GILVAN FREIRE: DO AFAGO E DO AFETO. DO DESAMOR E DO DESESPERO

GILVAN FREIRE

Havia um rei com suas manias de grandeza que, enfeitiçado pelo poder que embriaga, engana e deforma quase todos os homens em quase todos os tempos, queria saber o que pensavam os súditos a seu respeito, vez que de si mesmo julgava saber o suficiente pelos ditames de sua própria vaidade e ignorância e pela voz de seus asseclas. Pensava ser tudo e um pouco mais, porque ouvia nos ambientes palacianos o que mais gosta de sentir e ouvir a alma humana, além das liras: afagos e afetos. Afago é carinho, e afeto é afeição, amor.

Temeroso de que os afetos e afagos manifestados dentro do castelo real não fossem os mesmos das ruas onde pouco ia, e quando ia se protegia por um séquito imenso de adoradores regiamente pagos pelo combalido Tesouro da realeza, o monarca contratou um serviço secreto de pesquisa, para saber, de qualquer modo, o que o povo pensava a respeito de sua imagem – a verdadeira imagem pública do soberano, extraída da opinião nunca antes consultada aos governados. Foi difícil e arriscado dizer-se ao rei que a sua cara externa não correspondia à sua cara palaciana – não porque sua cara não fosse a mesma, mas porque havia diferença na forma de enxergá-la: os de dentro do castelo , por causa da submissão assalariada, olhavam-na com falsa ternura e dissimulada veneração, mas o público exterior via-a com desagrado e repulsão.

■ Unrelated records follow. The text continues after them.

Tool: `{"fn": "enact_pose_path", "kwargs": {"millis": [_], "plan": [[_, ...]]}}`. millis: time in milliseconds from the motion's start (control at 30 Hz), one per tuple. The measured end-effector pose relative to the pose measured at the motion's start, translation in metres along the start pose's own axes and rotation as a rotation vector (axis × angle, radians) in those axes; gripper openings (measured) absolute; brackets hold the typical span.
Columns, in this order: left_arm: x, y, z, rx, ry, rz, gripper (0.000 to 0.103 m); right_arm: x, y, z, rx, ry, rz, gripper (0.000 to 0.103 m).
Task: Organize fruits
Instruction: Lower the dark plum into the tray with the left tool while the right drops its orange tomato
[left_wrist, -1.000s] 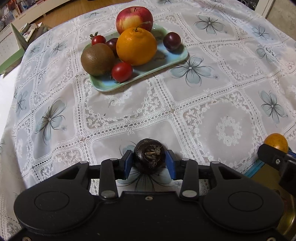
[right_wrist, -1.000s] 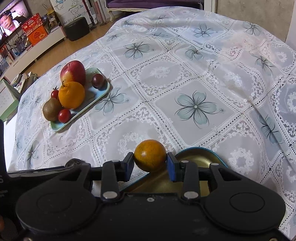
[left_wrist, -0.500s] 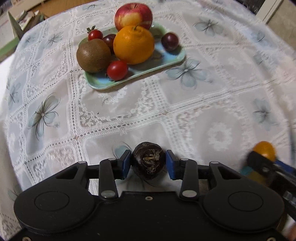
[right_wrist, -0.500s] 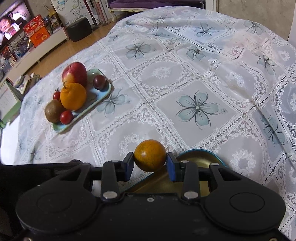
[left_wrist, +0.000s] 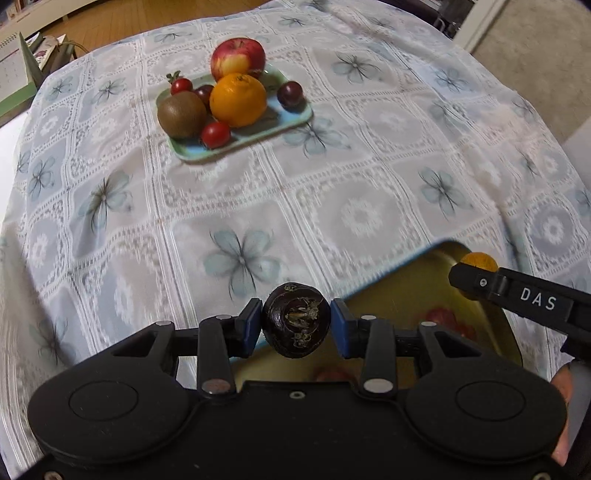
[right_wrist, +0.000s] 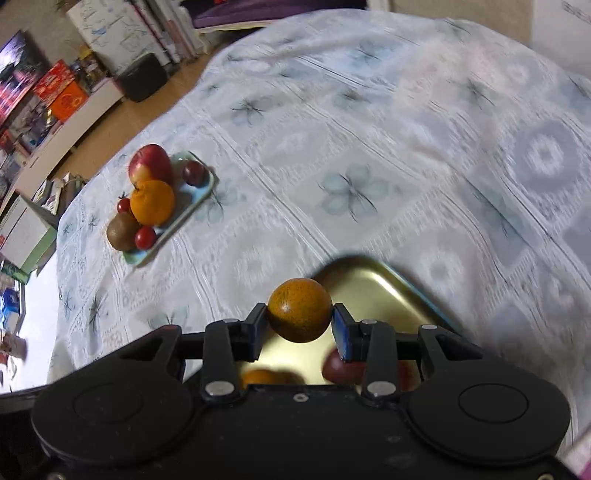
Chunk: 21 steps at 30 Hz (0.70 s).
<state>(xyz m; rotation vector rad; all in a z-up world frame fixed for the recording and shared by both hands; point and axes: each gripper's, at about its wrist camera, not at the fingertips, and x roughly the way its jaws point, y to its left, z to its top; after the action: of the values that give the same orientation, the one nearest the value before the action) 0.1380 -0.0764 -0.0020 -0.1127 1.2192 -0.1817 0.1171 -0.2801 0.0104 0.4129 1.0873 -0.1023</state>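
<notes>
L claw (left_wrist: 296, 325) clamped on a dark purple-brown round fruit (left_wrist: 296, 320), held above the near edge of the gold metal tray (left_wrist: 413, 291). R claw (right_wrist: 300, 325) closed on a small speckled orange fruit (right_wrist: 300, 310), also over that tray; a red fruit (right_wrist: 343, 367) and an orange one (right_wrist: 260, 377) lie inside, partly hidden. Well apart on the lace-clothed table (left_wrist: 369, 177), a light blue tray (left_wrist: 291, 116) holds apple (left_wrist: 238, 57), orange (left_wrist: 238, 99), kiwi (left_wrist: 181, 114), cherry tomatoes, dark plums. Views are motion-blurred.
</notes>
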Motion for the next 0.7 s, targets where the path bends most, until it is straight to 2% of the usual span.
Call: {"fn": "enact_pose_path", "kwargs": {"millis": [233, 467, 700], "plan": [[-0.014, -0.005, -0.034, 0.017, 0.014, -0.003, 0.048, -0.033, -0.016, -0.040, 0.109, 0.008, -0.079, 0.038], [-0.019, -0.002, -0.074, 0.019, 0.039, 0.020, 0.048, -0.045, -0.018, -0.077, 0.071, 0.008, -0.173, 0.038], [-0.018, 0.001, -0.106, -0.002, 0.084, 0.038, 0.048, -0.061, -0.025, -0.090, 0.046, -0.005, -0.131, 0.038]]}}
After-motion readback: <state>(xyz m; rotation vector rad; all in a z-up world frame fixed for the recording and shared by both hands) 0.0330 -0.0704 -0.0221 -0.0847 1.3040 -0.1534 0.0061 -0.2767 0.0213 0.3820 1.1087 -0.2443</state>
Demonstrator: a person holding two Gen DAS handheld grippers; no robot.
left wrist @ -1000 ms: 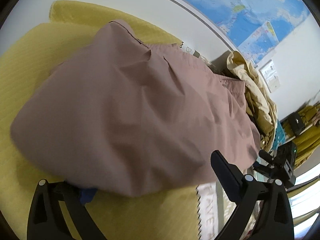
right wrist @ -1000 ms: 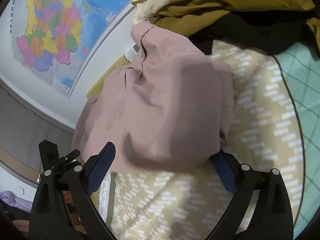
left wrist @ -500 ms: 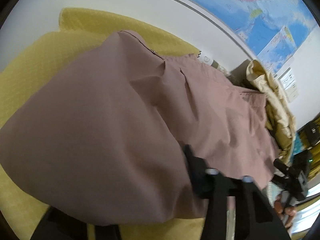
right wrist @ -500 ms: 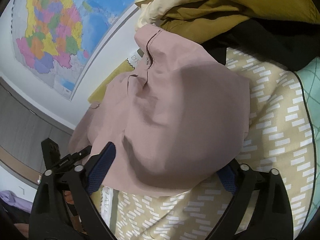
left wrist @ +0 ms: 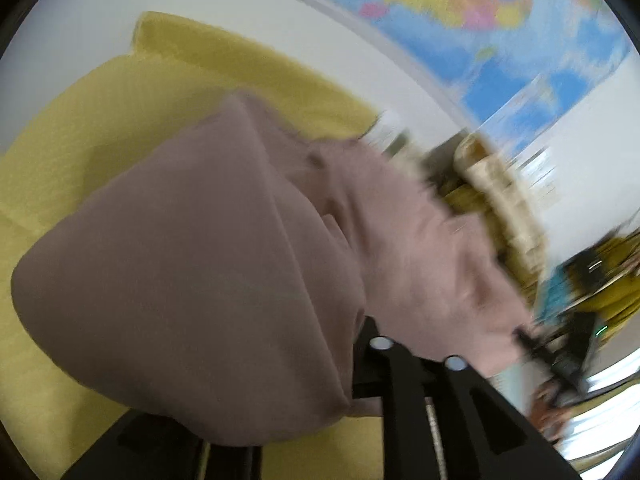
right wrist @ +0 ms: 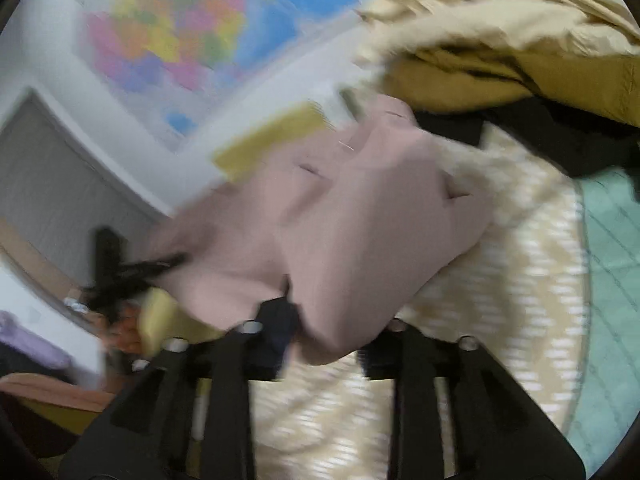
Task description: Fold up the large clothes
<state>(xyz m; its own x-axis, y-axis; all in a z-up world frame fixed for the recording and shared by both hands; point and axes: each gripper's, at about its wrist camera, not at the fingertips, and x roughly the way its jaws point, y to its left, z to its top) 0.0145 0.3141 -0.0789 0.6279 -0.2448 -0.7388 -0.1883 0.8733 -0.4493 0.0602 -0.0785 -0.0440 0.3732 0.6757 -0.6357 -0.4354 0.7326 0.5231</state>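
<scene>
Left wrist view, left gripper (left wrist: 352,364) pinching pink garment (left wrist: 208,280) over yellow sheet (left wrist: 80,128), right gripper (right wrist: 336,336) having just been closing, gripping garment's hem.

A large dusty-pink garment (left wrist: 224,264) — smooth, thin cloth with a few stitched seams — bunches in loose folds, its near edge lifted off the yellow bedding (left wrist: 100,120), both views blurred.
</scene>
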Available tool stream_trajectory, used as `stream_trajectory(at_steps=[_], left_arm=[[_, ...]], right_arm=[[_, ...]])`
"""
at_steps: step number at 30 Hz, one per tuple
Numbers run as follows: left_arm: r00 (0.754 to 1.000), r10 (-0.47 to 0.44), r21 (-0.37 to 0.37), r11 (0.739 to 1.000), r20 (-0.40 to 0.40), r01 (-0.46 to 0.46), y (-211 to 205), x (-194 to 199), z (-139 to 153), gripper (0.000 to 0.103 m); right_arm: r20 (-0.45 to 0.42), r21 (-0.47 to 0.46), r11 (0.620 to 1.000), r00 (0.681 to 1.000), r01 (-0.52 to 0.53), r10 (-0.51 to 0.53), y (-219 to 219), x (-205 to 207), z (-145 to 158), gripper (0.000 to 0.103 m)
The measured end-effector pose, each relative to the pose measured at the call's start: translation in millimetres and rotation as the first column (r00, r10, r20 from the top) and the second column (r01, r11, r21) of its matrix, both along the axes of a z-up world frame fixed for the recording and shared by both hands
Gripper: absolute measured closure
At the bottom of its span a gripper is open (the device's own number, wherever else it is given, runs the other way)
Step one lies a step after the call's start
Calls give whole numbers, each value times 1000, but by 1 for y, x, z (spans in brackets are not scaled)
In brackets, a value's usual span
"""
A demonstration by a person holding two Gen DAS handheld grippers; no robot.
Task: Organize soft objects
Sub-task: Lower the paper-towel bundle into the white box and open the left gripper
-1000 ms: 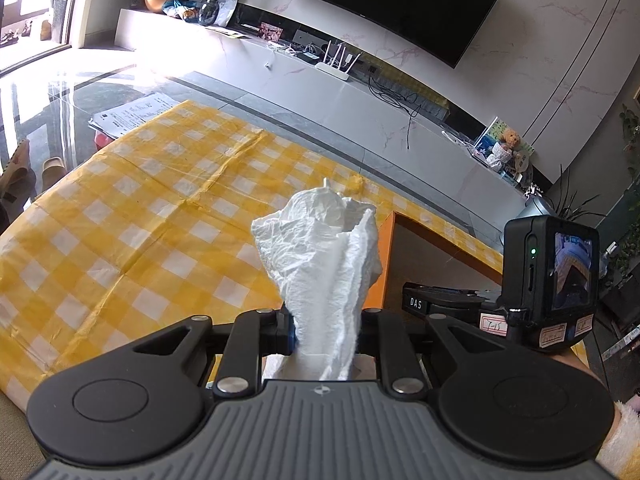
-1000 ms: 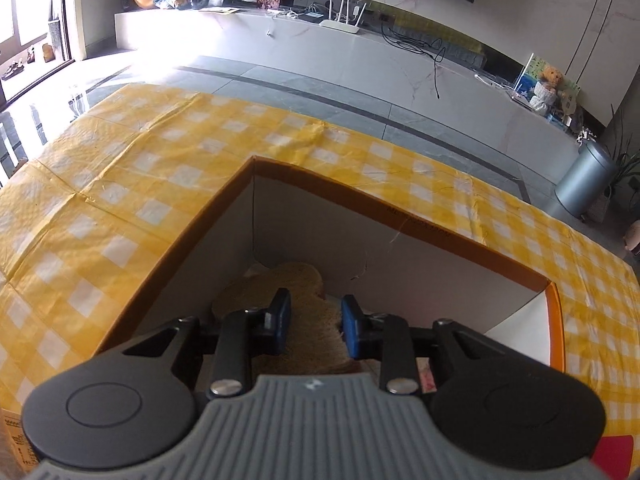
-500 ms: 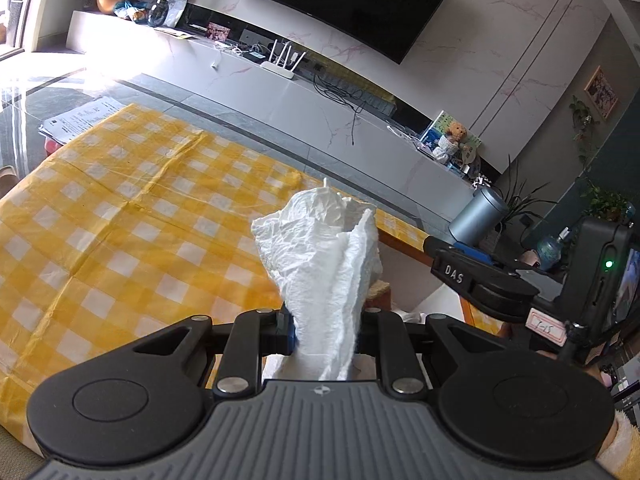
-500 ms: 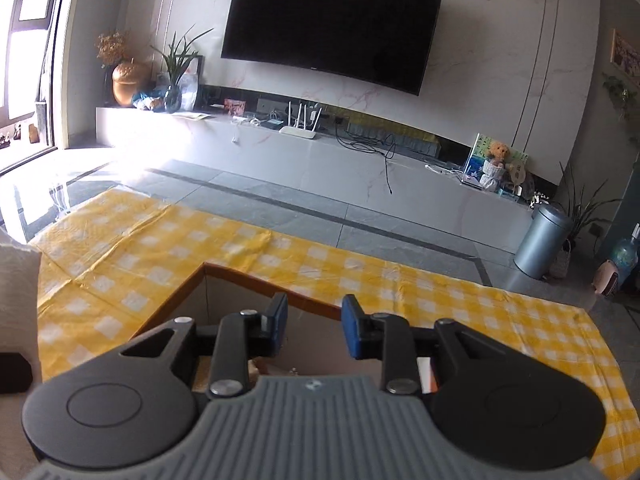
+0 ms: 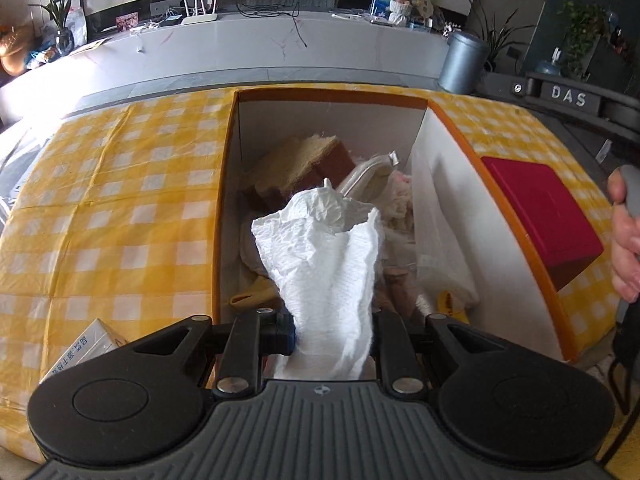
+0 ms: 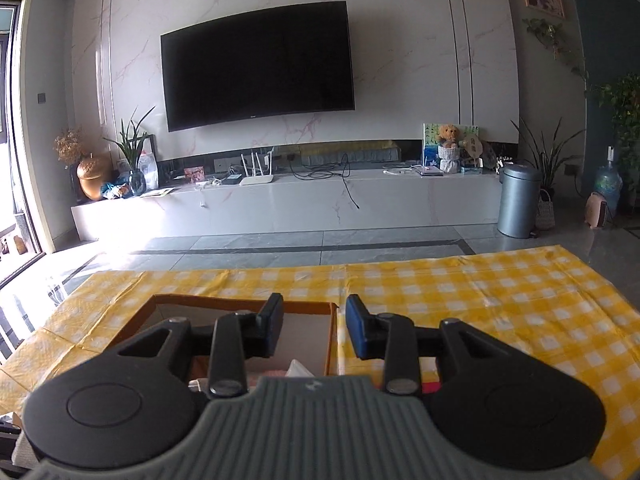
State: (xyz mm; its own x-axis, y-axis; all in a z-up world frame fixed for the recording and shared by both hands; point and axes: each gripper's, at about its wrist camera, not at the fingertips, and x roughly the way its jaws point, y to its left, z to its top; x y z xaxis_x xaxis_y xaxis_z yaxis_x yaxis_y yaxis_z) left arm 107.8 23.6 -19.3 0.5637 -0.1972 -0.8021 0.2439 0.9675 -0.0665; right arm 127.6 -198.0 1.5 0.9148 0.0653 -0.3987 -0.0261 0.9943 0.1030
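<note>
My left gripper [image 5: 330, 330] is shut on a crumpled white tissue [image 5: 324, 264] and holds it above the open orange-rimmed cardboard box [image 5: 228, 184]. Inside the box lie a tan and brown sponge [image 5: 304, 164], a yellow cloth [image 5: 256, 292] and other soft things, partly hidden by the tissue. My right gripper [image 6: 314, 330] is open and empty, raised above the box's right edge [image 6: 330, 340], looking across the room.
The table has a yellow checked cloth [image 5: 120, 200]. A red box [image 5: 548, 216] sits right of the cardboard box, a small white carton [image 5: 80, 350] at its near left. The hand holding the right gripper [image 5: 624, 240] is at the far right. A TV wall [image 6: 256, 76] lies beyond.
My left gripper has swung right with the tissue, from over the tablecloth to over the box. My right gripper has lifted out of the box and tilted up toward the room.
</note>
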Motion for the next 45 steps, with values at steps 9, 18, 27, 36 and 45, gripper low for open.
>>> stream_trajectory(at_steps=[9,18,27,36,45], left_arm=[[996,22,269,962,86,-44,-34,-6,-14,76],[991,40,197,978,128,-65,-27,-14,17,47],[988,-13,34,999,155,8,-12,-27,38,89],[990,-95,105,991,109,84,-35,-14,8,92],[992,42,441,893,121,-92,-52,9,-33,94]], right_arm=[[-22,-3,1000,1000,-7,7,0,-4,-3,69],[-41,22,1000,999,13,-12,-10,-7,-3,69],[-43,21,1000,999,1,0,-8,-10,0,69],[-82,27,1000,997,10,-8,-12,-4,-8,69],[-100,27,1000,995,10,-7,-15,-3,-11,69]])
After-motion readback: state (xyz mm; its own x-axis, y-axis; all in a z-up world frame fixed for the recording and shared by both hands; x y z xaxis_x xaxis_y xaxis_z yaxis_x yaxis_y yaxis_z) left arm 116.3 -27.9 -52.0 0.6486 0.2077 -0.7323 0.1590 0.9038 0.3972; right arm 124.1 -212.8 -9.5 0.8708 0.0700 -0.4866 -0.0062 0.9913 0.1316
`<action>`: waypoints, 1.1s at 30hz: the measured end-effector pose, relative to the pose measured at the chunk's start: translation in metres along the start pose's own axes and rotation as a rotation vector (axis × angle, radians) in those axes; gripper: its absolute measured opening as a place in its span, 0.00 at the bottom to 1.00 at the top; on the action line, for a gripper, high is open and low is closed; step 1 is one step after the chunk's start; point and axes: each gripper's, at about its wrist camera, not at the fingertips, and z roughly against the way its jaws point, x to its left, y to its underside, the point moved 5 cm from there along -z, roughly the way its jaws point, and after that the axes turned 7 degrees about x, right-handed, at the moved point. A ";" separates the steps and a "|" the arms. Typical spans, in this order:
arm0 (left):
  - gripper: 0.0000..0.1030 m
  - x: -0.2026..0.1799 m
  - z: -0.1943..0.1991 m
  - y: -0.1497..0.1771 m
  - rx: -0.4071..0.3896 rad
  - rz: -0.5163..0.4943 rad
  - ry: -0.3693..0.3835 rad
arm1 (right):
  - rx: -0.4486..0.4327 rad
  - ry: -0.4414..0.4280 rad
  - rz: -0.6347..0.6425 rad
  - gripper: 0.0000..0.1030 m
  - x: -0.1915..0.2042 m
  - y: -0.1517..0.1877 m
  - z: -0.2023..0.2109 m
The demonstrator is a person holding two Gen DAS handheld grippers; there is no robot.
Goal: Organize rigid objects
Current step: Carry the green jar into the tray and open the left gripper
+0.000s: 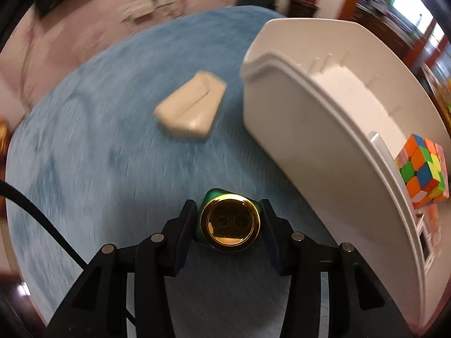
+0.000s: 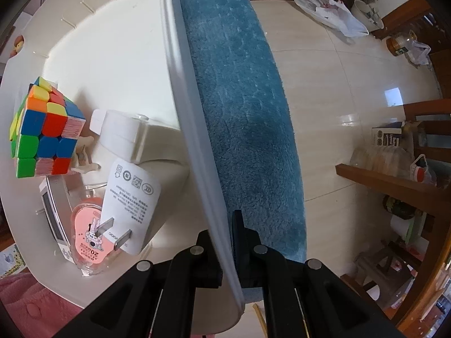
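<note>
Two claws: left (image 1: 229,219) clamping round gold-capped bottle (image 1: 229,222), right (image 2: 225,242) gripping smooth white bin rim (image 2: 180,84).

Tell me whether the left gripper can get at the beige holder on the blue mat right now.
Probably not yet: the left gripper is shut on a green-and-gold bottle. The path to the beige holder across the blue mat looks unobstructed.

Left gripper (image 1: 229,219) low in its view, fingers (image 1: 184,225) pointing forward, clamped on both sides of a green-and-gold jar (image 1: 229,222), held above the blue mat. Right gripper (image 2: 225,242) jaws closed on the bin rim (image 2: 197,155), one finger inside the wall, one finger outside it. Arms not visible.
</note>
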 end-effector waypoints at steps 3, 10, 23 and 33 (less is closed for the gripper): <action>0.47 0.001 0.005 0.018 0.036 0.115 0.002 | -0.012 -0.005 0.014 0.05 0.000 0.001 0.000; 0.47 -0.001 0.023 0.066 0.109 0.400 0.039 | -0.032 -0.020 0.071 0.05 0.003 0.007 0.003; 0.47 -0.060 0.103 0.115 0.045 0.593 0.036 | -0.022 -0.060 0.174 0.06 0.005 0.009 0.007; 0.47 -0.126 0.129 0.075 -0.020 0.459 0.010 | -0.018 -0.031 0.346 0.08 0.019 0.013 0.011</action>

Informar e prevenir o rei foi dramático, mesmo aos que, contratados por ele, precisavam lhe passar a verdade. Nunca será fácil aos soberanos admitirem alguém contrariar-lhes a arrogância ou expor a sua ignorância, pois eles se julgam absolutos em sua capacidade de se imaginarem intocáveis, infalíveis, divinos e incontestáveis. O poder é mais louco do que todas as loucuras dos que o exercem – é como a Lua, que abastece de loucuras todos os lunáticos. Mas, enfim, o governante soubera de si mesmo pelos olhos da rua, e viu que tinha duas caras, quando estava acostumado a ter uma cara só. É sempre muito triste quando alguém descobre que é duplo quando pensa ser único. E quando, sendo dois ao mesmo tempo, não é ninguém, porque uma face nega a outra e as duas se anulam a falta de uma identidade.

De tanto se dizer que RC não tem afago e nem afeto, e que há, atualmente, dois governos e dois governadores governando a Paraíba, ele próprio tocou-se pela primeira vez e encomendou uma pesquisa para saber se a imagem construída pelos seus falsos veneradores palacianos, que tanto lhe passam a sensação de ser maioral, confere com a imagem retratada fora dos ambientes imperiais. Ele quer sair da dúvida mais atroz de todos os que se enganam com o poder: quem sou eu para o povo para quem governo à distância? O que meus governados pensam de mim, próximo do fim de meu reinado? Foi ai que RC descobriu que não é amado, precisamente pela lógica explicável de que também não sabe amar: é inafetivo e frio, mas seus asseclas nunca tiveram coragem de dizer-lhe isso.

Ultimamente, RC falou sobre essa questão delicada de sua personalidade e de seu pontificado de divinização que empresta à sua passagem pelo governo. Certamente angustiado e surpreso, deparou-se com as duas faces que aparece a dois públicos distintos na administração estadual, o interno e o externo. Disse não precisar de afagos nem de tapinhas nas costas para governar, mas esqueceu de revelar se sabe ter afeto e fazer afago, as duas coisas que até o mais esquisitos dos homens gosta de receber, mesmo quando não souber dar. Ora, se RC não sabe se explicar na hora em que duelam contra si as duas faces contraditórias de sua personalidade, por quê haverá de caber culpa aos outros? Ao final de seu reinado, o rei está descoberto. E só porque ele percorreu o caminho do desamor, nada lhe resta mais a não ser o desengano e o desespero. Era de prever-se.